* **PROBLEM REQUIREMENTS**
Starting with the line that contains "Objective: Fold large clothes" and stopping after the line that contains "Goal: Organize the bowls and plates", copy the entries below exactly. Include nothing else.

* **THE RECORDS**
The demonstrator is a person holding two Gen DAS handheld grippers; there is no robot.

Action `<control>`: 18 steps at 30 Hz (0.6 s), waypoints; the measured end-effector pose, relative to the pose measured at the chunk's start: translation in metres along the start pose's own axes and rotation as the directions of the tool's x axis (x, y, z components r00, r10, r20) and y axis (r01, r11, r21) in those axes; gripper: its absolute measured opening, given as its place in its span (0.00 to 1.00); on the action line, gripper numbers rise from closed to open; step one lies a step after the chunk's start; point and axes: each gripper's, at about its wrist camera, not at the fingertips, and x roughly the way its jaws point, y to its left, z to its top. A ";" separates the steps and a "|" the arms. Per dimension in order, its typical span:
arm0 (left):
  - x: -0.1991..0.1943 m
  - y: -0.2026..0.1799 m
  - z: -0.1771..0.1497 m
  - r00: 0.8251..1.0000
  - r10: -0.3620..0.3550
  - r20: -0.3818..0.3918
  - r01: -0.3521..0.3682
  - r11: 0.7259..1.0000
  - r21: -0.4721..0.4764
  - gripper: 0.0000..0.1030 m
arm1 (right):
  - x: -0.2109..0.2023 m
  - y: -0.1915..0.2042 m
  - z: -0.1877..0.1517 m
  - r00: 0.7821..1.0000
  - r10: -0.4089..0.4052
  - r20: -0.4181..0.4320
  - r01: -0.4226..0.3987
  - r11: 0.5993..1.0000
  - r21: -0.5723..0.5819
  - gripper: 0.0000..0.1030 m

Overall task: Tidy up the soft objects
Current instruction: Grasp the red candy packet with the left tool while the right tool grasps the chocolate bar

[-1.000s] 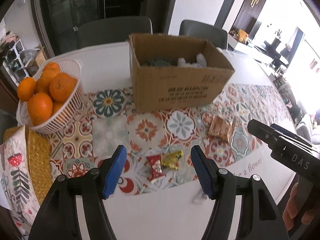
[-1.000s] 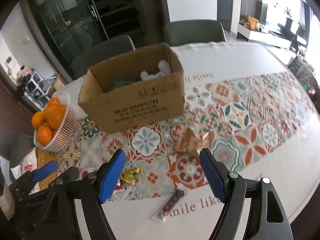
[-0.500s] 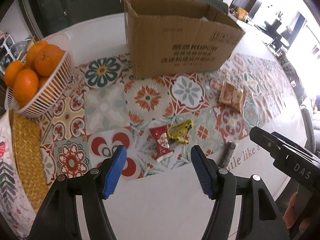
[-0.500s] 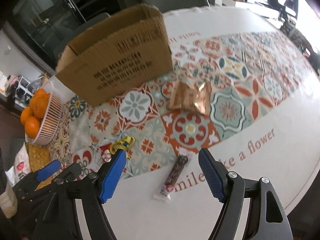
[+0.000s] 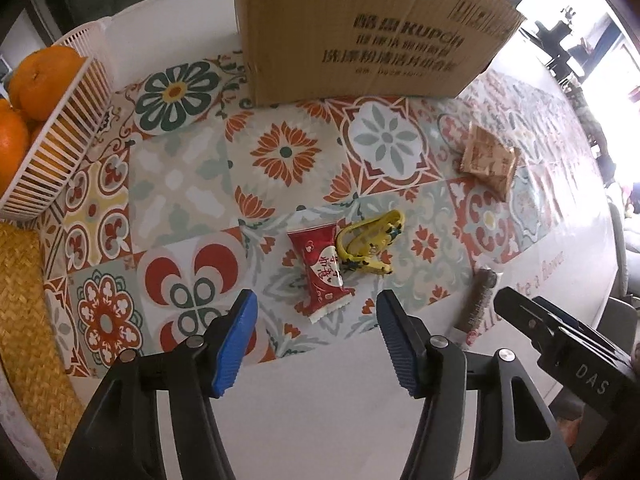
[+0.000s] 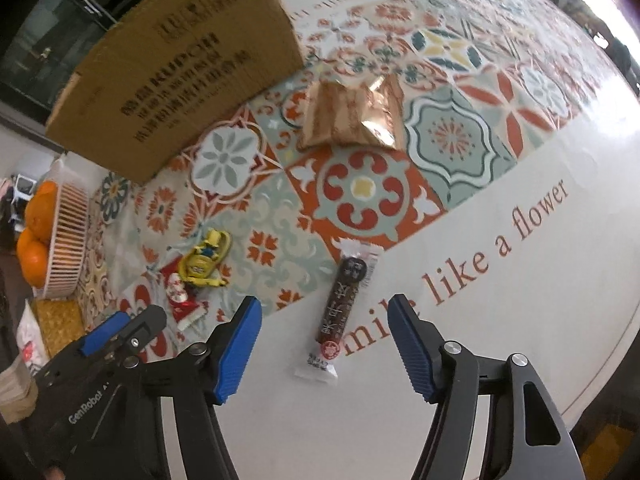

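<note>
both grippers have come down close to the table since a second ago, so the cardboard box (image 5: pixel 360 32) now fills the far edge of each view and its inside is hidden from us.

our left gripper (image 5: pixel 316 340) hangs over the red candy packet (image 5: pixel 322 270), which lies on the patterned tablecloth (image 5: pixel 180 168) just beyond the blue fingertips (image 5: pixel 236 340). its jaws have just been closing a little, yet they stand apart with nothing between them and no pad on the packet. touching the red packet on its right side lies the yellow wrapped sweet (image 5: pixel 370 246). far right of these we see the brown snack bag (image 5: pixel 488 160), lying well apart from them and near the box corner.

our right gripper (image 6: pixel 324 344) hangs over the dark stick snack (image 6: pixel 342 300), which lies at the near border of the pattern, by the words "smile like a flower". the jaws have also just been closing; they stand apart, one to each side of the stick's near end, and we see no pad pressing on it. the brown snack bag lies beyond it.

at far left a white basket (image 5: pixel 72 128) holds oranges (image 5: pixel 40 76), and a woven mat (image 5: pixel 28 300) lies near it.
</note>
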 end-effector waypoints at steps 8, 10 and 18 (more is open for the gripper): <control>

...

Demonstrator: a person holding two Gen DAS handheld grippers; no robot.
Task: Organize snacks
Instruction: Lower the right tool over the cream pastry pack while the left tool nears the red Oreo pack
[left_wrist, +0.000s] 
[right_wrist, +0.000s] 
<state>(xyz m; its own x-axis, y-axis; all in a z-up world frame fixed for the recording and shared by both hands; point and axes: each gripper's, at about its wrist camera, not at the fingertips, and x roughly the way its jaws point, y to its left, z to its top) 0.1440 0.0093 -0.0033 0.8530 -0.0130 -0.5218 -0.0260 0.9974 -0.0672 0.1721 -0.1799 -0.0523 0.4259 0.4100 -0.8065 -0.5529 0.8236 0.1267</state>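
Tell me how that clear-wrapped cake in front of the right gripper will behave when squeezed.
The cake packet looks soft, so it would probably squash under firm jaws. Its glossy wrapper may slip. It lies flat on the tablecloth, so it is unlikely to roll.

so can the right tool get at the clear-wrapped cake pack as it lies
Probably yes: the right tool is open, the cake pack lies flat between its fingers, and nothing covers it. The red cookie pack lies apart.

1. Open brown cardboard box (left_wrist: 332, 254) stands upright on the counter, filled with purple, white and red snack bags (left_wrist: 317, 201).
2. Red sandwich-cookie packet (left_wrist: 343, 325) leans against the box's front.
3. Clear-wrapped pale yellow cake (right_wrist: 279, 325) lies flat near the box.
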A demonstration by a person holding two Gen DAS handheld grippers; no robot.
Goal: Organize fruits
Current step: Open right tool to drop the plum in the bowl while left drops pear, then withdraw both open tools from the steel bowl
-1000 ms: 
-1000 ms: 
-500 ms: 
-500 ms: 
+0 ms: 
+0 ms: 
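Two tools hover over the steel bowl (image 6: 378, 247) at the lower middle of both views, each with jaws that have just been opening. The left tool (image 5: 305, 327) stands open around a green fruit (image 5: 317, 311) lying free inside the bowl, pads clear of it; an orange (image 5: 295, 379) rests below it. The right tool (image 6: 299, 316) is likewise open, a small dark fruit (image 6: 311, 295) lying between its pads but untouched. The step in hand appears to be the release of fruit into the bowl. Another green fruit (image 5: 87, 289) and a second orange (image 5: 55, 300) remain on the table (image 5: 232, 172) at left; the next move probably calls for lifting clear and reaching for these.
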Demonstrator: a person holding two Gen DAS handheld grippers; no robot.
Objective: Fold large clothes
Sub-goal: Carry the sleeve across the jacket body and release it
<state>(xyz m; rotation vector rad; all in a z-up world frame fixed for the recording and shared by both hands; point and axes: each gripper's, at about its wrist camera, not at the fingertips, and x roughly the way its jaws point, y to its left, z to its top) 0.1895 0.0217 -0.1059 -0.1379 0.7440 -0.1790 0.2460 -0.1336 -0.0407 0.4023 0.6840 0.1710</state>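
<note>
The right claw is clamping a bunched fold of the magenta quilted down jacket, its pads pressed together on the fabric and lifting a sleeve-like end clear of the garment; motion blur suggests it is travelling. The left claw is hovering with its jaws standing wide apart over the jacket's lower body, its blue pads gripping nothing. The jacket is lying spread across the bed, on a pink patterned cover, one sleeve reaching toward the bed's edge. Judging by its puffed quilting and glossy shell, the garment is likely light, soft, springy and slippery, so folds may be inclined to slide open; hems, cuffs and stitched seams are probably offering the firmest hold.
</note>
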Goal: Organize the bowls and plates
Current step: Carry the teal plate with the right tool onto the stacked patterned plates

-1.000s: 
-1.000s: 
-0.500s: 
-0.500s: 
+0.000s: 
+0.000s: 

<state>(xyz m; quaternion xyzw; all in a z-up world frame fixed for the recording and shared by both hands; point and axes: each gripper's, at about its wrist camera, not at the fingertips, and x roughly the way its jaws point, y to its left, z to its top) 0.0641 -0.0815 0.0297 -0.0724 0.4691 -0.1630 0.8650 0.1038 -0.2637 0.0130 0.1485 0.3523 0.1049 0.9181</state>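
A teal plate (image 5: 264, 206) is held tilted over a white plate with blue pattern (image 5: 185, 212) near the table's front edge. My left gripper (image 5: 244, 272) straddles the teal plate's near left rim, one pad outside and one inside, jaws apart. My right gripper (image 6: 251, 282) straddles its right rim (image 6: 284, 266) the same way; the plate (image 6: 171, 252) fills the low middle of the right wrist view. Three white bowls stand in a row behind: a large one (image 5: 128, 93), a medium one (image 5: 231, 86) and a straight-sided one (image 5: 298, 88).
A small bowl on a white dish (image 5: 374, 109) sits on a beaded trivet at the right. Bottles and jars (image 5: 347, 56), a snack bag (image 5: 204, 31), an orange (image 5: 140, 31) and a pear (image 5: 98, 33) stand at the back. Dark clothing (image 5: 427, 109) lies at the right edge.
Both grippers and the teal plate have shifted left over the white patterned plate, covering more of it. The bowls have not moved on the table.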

* **SOLUTION TO THIS TASK**
Objective: Fold large clothes
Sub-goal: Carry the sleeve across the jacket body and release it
<state>(xyz m; rotation vector rad; all in a z-up world frame fixed for the recording and shared by both hands; point and axes: each gripper's, at about its wrist camera, not at the fingertips, and x roughly the way its jaws point, y to its left, z to its top) 0.1895 0.0217 -0.1059 -0.1379 0.7440 -0.1790 0.2460 -0.1336 -0.0407 0.4023 0.6840 0.1710</state>
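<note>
The right claw is clamping a bunched fold of the magenta quilted down jacket, its pads pressed together on the fabric and lifting a sleeve-like end clear of the garment; motion blur suggests it is travelling. The left claw is hovering with its jaws standing wide apart over the jacket's lower body, its blue pads gripping nothing. The jacket is lying spread across the bed, on a pink patterned cover, one sleeve reaching toward the bed's edge. Judging by its puffed quilting and glossy shell, the garment is likely light, soft, springy and slippery, so folds may be inclined to slide open; hems, cuffs and stitched seams are probably offering the firmest hold.
</note>
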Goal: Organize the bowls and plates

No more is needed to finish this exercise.